Whereas, Chicago has a very strong tradition of studying India and the subcontinent, very strong. So it came at the right time. And I moved to Chicago in 1995, I visited in 1994, and it was funny because… Because I… I came here to teach for a couple of quarters and, even though they had told me they had a job for me, I think they were looking at me which I didn’t realize. And they were expecting me to look at Chicago, and I wasn’t quite looking at Chicago thinking, “Okay, this would be nice, whatever.” And I still remember they wanted me to give a talk. So I said to this friend, Shelley, I said, “So is it a job talk?” And he said, “No, no, it’s not a job talk. You just give a talk and people will come and listen to you, and we’ll have a reception.” And I was actually working on a chapter in the book in the library, and I only had library notes. So I gave a talk based on those notes thinking I’m just sharing some of my latest stuff that I haven’t quite even written up into a chapter. It worked out. [laughter]
Jed: Obviously. Good. That’s really good.
Dipesh: Seems to be actually a very nice way to get a job.
Jed: That sounds very pleasant. And did you change your studies a little bit, moving from India to Australia to the United States?
Dipesh: After coming to Chicago?
Jed: Yeah. Or did you always really study the history…
Dipesh: Yeah. I did. I did, I…
Jed: Go ahead.
Dipesh: It changed in several ways, so as I was saying before, because of having moved through different subjects, I always had a deep interest in methods. How does the subject, how the disciplines study the world? What are its assumptions? What are the things that the discipline lets you see? What are the things that it doesn’t let you see? So that interest became stronger, even stronger after coming to Chicago, because one of the things about Chicago social science and humanities is that everybody is interested in the history of knowledge.
And everybody is interested in the history of disciplines. So that’s a Chicago tradition of being interested in knowing how did anthropology come to be what it is, how did history come to be what it is, how did Physics come to be what it is, how is 17th century mechanics different from how you might look at the world today.

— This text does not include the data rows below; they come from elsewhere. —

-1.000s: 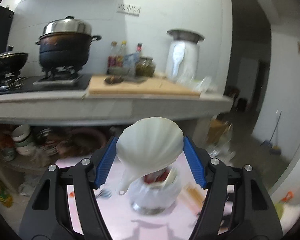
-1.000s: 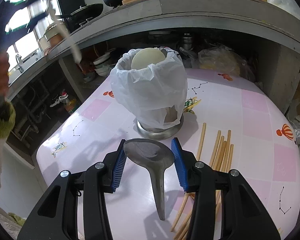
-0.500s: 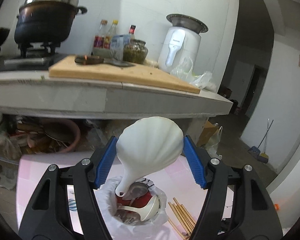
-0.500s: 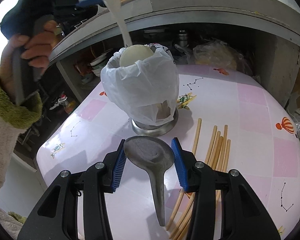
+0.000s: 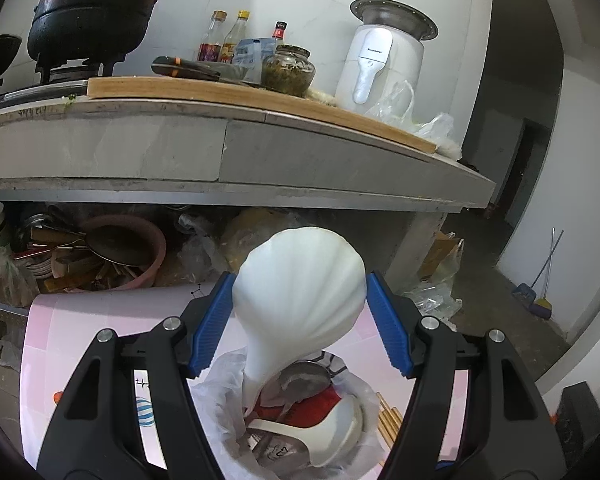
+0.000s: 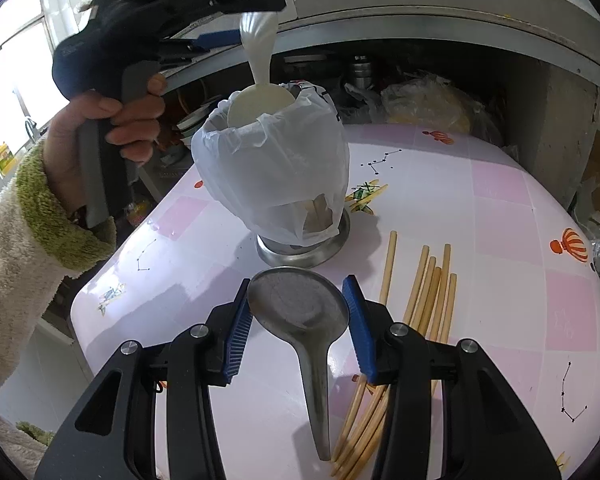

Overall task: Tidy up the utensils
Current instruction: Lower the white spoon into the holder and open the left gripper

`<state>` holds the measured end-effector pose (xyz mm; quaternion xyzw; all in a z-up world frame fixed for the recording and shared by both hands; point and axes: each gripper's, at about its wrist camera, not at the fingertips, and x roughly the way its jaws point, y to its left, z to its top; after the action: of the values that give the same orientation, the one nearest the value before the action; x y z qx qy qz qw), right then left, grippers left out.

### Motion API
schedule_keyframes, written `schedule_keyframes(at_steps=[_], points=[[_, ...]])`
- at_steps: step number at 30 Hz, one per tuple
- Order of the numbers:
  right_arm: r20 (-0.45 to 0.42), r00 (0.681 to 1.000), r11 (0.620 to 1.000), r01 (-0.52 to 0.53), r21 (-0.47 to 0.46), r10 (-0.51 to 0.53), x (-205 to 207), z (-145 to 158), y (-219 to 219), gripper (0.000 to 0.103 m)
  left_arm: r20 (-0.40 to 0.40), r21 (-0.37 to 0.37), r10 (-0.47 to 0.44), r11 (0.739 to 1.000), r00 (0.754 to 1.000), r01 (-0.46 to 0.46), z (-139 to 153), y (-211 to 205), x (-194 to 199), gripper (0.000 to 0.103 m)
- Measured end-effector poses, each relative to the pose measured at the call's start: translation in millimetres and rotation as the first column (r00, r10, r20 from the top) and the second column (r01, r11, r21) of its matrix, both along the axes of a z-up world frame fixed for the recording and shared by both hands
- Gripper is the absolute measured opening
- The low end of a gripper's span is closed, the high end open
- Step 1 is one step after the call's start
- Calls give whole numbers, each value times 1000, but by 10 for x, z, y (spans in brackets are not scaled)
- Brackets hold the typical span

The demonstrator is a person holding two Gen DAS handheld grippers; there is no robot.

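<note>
My left gripper (image 5: 300, 280) is shut on the shell-shaped bowl of a white spoon (image 5: 296, 320). The spoon's handle hangs down into the mouth of the bag-lined holder (image 5: 224, 388). Inside lie another white spoon (image 5: 336, 432) and a metal spoon (image 5: 304, 376). In the right wrist view the left gripper (image 6: 256, 20) hangs above the holder (image 6: 272, 168) with the white spoon (image 6: 260, 36) upright. My right gripper (image 6: 298, 288) is shut on the bowl of a metal spoon (image 6: 300, 316), just in front of the holder's steel base.
Several bamboo chopsticks (image 6: 432, 296) lie on the pink table (image 6: 500, 208) to the right of the holder. A concrete counter (image 5: 300, 160) overhangs behind, with dishes and a basin (image 5: 112, 256) on the shelf below. A person's hand (image 6: 112, 128) grips the left handle.
The left gripper has come forward and down with the white spoon, so its handle now dips into the holder. The right gripper and metal spoon stayed put.
</note>
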<state>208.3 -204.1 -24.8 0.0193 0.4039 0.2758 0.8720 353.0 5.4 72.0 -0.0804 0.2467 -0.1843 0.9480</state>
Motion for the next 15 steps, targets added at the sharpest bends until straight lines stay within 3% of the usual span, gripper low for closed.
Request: schedule_keyframes(at_steps=[15], points=[[0,1000,1000,6,-3,-6,-1,4,-21,44,-57,55,-7,998,998,10,-271,-18,-40,67]])
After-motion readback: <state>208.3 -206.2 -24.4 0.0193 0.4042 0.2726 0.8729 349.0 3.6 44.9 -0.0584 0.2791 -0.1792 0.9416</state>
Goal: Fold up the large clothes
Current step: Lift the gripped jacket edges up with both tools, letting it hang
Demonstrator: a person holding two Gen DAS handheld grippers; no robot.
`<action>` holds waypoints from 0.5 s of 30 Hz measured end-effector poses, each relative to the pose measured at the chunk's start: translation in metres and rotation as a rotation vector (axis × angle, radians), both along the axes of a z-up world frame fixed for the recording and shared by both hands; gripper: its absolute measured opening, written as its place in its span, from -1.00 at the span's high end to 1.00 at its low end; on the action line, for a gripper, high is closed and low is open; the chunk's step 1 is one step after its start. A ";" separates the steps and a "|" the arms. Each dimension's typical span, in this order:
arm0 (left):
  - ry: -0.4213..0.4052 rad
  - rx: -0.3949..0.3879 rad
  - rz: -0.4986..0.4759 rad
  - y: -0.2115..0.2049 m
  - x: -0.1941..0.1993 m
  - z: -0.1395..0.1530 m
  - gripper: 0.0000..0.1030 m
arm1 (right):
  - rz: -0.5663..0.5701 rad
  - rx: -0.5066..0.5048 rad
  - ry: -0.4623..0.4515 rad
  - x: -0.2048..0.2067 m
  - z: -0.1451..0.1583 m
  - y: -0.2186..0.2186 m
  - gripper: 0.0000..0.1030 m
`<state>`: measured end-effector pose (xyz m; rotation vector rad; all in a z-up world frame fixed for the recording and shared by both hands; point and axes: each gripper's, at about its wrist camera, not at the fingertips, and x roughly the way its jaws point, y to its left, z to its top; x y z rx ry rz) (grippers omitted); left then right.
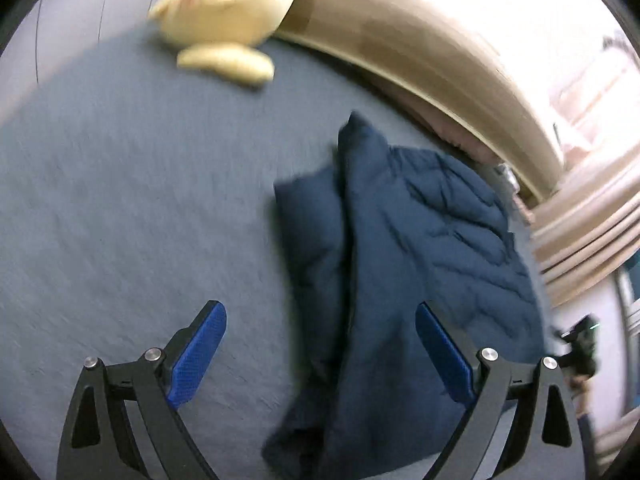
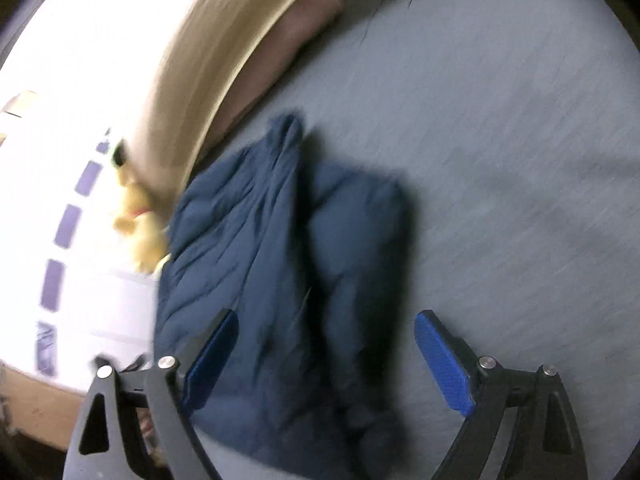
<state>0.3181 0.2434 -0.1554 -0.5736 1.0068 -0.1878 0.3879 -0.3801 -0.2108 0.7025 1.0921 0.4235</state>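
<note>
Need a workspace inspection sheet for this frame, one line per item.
Surface: grey-blue bed sheet, lightly wrinkled.
Job's things: navy quilted garment, bunched and partly folded near the bed's edge.
Clutter: yellow plush toy on the sheet; second plush beyond the edge.
Grippers: left hand-held gripper open, empty; right hand-held gripper open, empty.
Cables: nothing seen.
Surroundings: beige bed frame; views motion-blurred.

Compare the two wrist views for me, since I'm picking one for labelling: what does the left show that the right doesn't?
Only the left wrist view shows the big pale yellow plush toy lying on the bed. Only the right wrist view shows a brownish-pink pillow against the beige headboard. Both show the rumpled navy blue quilted jacket on the grey-blue bedsheet, with each view's own gripper, left and right, open.
</note>
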 end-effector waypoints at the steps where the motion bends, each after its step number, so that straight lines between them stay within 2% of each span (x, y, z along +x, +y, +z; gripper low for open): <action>1: 0.004 -0.045 -0.003 0.000 0.001 -0.004 -0.85 | 0.016 0.003 0.005 0.000 -0.005 0.007 -0.78; 3: 0.017 -0.165 -0.034 -0.001 0.006 -0.013 -0.85 | 0.046 0.047 0.010 0.004 -0.012 0.021 -0.78; 4: 0.024 -0.198 -0.038 -0.001 0.009 -0.016 -0.85 | 0.045 0.050 0.007 0.005 -0.009 0.026 -0.78; 7: 0.013 -0.200 -0.045 -0.003 0.013 -0.017 -0.85 | 0.072 0.033 0.006 0.008 -0.008 0.031 -0.78; 9: 0.030 -0.200 -0.049 -0.004 0.020 -0.023 -0.85 | 0.080 0.027 0.012 0.010 -0.007 0.028 -0.70; 12: 0.022 -0.212 -0.076 -0.009 0.032 -0.024 -0.85 | 0.073 0.008 0.008 0.013 -0.013 0.022 -0.45; 15: 0.039 -0.165 -0.089 -0.025 0.039 -0.027 -0.80 | 0.115 -0.054 -0.019 0.010 -0.008 0.032 -0.12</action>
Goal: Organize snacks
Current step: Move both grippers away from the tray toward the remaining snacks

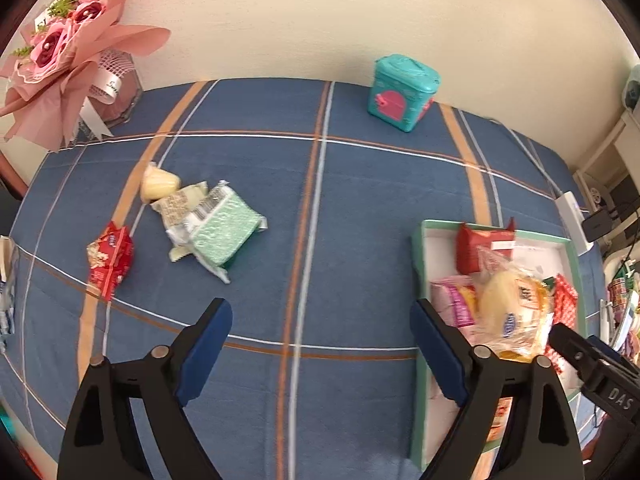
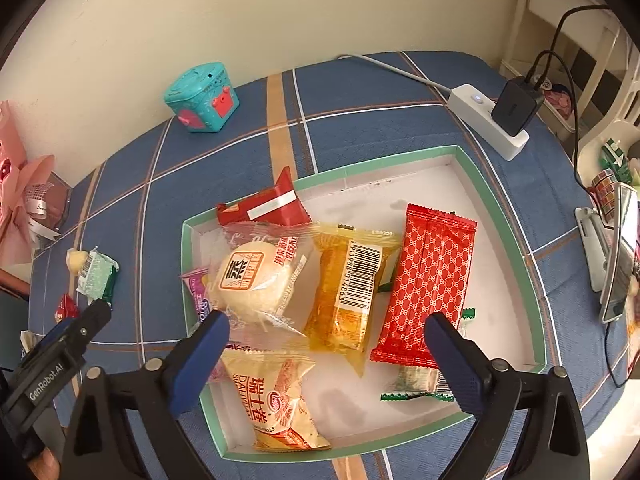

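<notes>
Over a desk [image 1: 360, 208] draped in blue plaid cloth: left gripper [image 1: 320, 354] with jaws wide apart above bare fabric, nothing between them. Right gripper [image 2: 326, 360] likewise spread and gripping nothing, poised over a green-rimmed tray [image 2: 508, 216] filled with wrapped snacks, among them a red patterned packet [image 2: 428, 280] and a round pastry [image 2: 256, 280]. Loose on the cloth, well apart from the tray: a mint-green packet [image 1: 222, 232], a small red packet [image 1: 110, 258]. By the wall, a teal tin [image 1: 402, 92].
</notes>
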`<move>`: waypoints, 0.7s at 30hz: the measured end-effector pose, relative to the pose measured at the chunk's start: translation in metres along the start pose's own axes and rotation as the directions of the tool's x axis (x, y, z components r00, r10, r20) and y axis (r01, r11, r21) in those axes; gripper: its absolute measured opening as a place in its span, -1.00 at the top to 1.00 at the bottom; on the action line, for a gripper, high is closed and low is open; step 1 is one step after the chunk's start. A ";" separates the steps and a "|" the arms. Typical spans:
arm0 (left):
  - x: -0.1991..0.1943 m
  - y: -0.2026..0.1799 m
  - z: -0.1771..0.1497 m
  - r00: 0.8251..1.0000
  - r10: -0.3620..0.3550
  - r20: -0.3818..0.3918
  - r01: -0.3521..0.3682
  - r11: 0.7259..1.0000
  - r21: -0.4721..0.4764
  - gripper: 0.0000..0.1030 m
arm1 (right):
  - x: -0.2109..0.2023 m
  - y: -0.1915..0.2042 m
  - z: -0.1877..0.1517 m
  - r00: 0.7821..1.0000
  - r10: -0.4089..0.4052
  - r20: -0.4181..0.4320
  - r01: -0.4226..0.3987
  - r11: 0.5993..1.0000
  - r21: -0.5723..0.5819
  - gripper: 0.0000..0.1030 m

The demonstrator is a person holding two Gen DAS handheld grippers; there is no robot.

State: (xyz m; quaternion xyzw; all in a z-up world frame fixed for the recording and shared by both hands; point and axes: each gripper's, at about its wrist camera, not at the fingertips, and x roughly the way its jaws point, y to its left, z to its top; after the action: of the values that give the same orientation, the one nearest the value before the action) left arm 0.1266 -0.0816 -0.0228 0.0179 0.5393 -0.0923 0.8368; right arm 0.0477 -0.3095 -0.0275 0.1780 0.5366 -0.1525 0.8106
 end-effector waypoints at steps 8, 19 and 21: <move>0.004 0.030 0.000 0.999 0.033 -0.003 -0.033 0.999 -0.039 -0.85 | 0.002 0.022 -0.004 1.000 0.002 -0.002 -0.002 0.998 -0.057 -1.00; 0.002 0.096 0.003 0.994 0.106 -0.034 -0.110 0.981 -0.162 -0.85 | 0.006 0.075 -0.019 0.999 0.038 -0.024 -0.041 0.983 -0.180 -1.00; 0.000 0.107 0.004 0.991 0.130 -0.034 -0.134 0.976 -0.172 -0.85 | 0.007 0.086 -0.024 0.998 0.051 -0.029 -0.055 0.978 -0.202 -1.00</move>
State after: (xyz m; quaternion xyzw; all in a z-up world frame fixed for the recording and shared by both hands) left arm 0.1485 0.0233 -0.0287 -0.0185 0.5524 0.0110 0.8333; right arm 0.0686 -0.2230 -0.0318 0.1106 0.5539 -0.0733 0.8219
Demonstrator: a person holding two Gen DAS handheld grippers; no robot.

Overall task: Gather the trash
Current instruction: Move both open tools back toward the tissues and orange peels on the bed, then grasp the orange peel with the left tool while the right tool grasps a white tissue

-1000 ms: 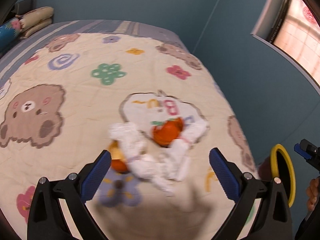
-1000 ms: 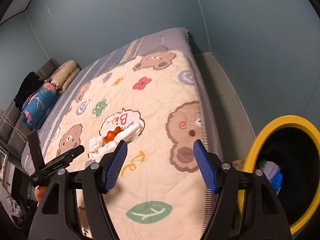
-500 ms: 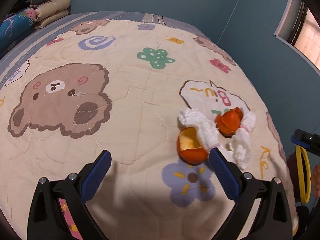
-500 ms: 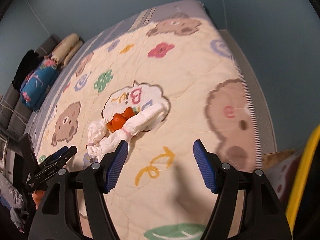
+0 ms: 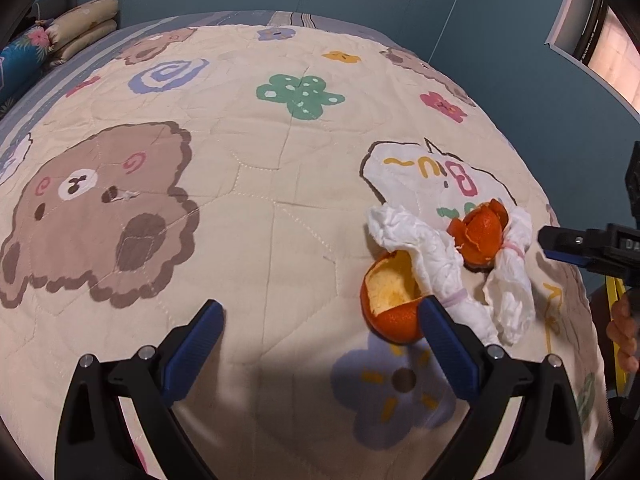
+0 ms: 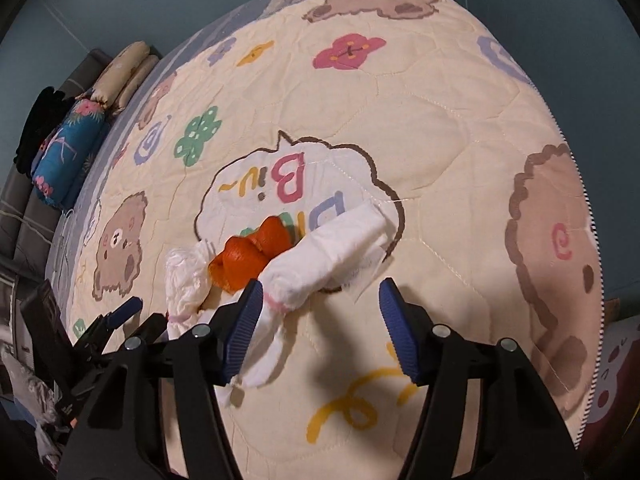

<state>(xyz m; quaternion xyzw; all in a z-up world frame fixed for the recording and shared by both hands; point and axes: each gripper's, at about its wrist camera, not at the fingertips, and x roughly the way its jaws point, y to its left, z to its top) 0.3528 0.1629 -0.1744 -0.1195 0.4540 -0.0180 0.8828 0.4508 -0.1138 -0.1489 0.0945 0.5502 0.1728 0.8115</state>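
Observation:
On the bear-print quilt [image 5: 256, 240] lies a small heap of trash. An orange peel cup [image 5: 390, 308] sits just inside my left gripper's right finger, with a crumpled white tissue [image 5: 424, 248], a second peel [image 5: 480, 236] and another tissue [image 5: 512, 280] beyond it. My left gripper [image 5: 320, 306] is open and holds nothing. My right gripper [image 6: 320, 287] hovers low over the quilt and its jaws are closing. A rolled tissue [image 6: 332, 248] lies just ahead of its fingertips, its lower end by the left finger, untouched by the pads. The orange peel [image 6: 252, 256] sits left of it.
Pillows [image 6: 124, 72] and a blue floral bolster [image 6: 68, 148] lie at the head of the bed. The quilt's edge [image 6: 580, 240] drops off on the right toward blue walls. A yellow bin rim [image 5: 614, 292] and a hand [image 5: 624, 332] show at the right edge of the left wrist view.
Both grippers have come down closer to the trash heap. The right gripper's jaws have narrowed. In the left wrist view the heap has shifted to the right.

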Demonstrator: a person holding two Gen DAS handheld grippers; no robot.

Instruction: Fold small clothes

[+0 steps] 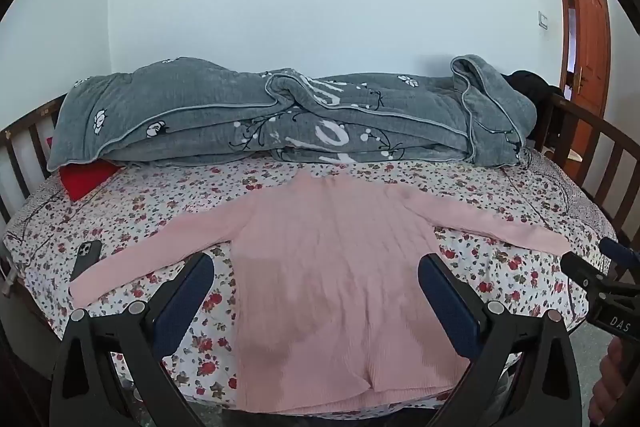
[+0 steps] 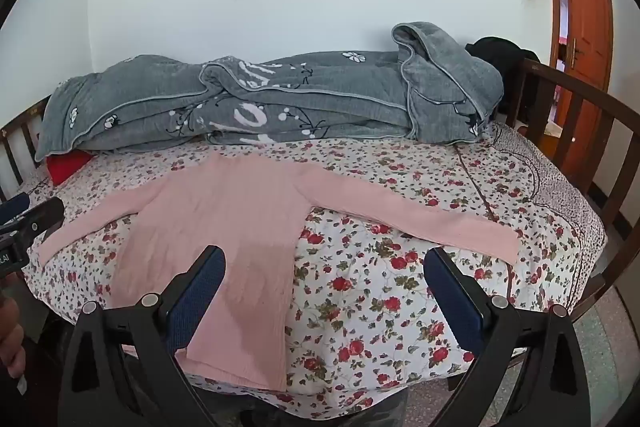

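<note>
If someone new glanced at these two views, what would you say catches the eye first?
The pale pink ribbed long-sleeved sweater lies spread flat, sleeves out, on the red-and-white floral bedsheet. Behind it, a rumpled grey flower-printed quilt is heaped along the white wall. Both the left gripper and right gripper are open, holding nothing.

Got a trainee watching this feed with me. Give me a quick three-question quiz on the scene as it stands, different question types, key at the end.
1. True or false: the pink sweater lies flat on the floral bedsheet with both sleeves spread out.
2. Multiple choice: the phone lies (A) on the grey quilt, (B) beside the sweater's sleeve end nearest the red item, (C) in the right gripper.
3. Fill in: the left gripper is ____ and holds nothing.

Key: 1 true; 2 B; 3 open.
</note>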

So my interest in questioning the methods meshed in very well, which is what the university does. And the other thing that was a very different situation from my experience of working in a public institution like the University of Melbourne, was that in Melbourne, there was always a committee that was looking at the courses you were proposing to teach. So you officially had to make a proposal to teach a course, and sometimes they are going to tell you that, “No, no. So and so is teaching it. There’s an overlap.” Whereas in Chicago, there was none of that. So you just had an idea you wanted to teach, you teach it. And if there are five people teaching courses on Hegel, then there are five people teaching courses on Hegel. And students have a wonderful choice, if they wanted to study Hegel, they have five good professors teaching Hegel and they get five different points of view on the man. [chuckle]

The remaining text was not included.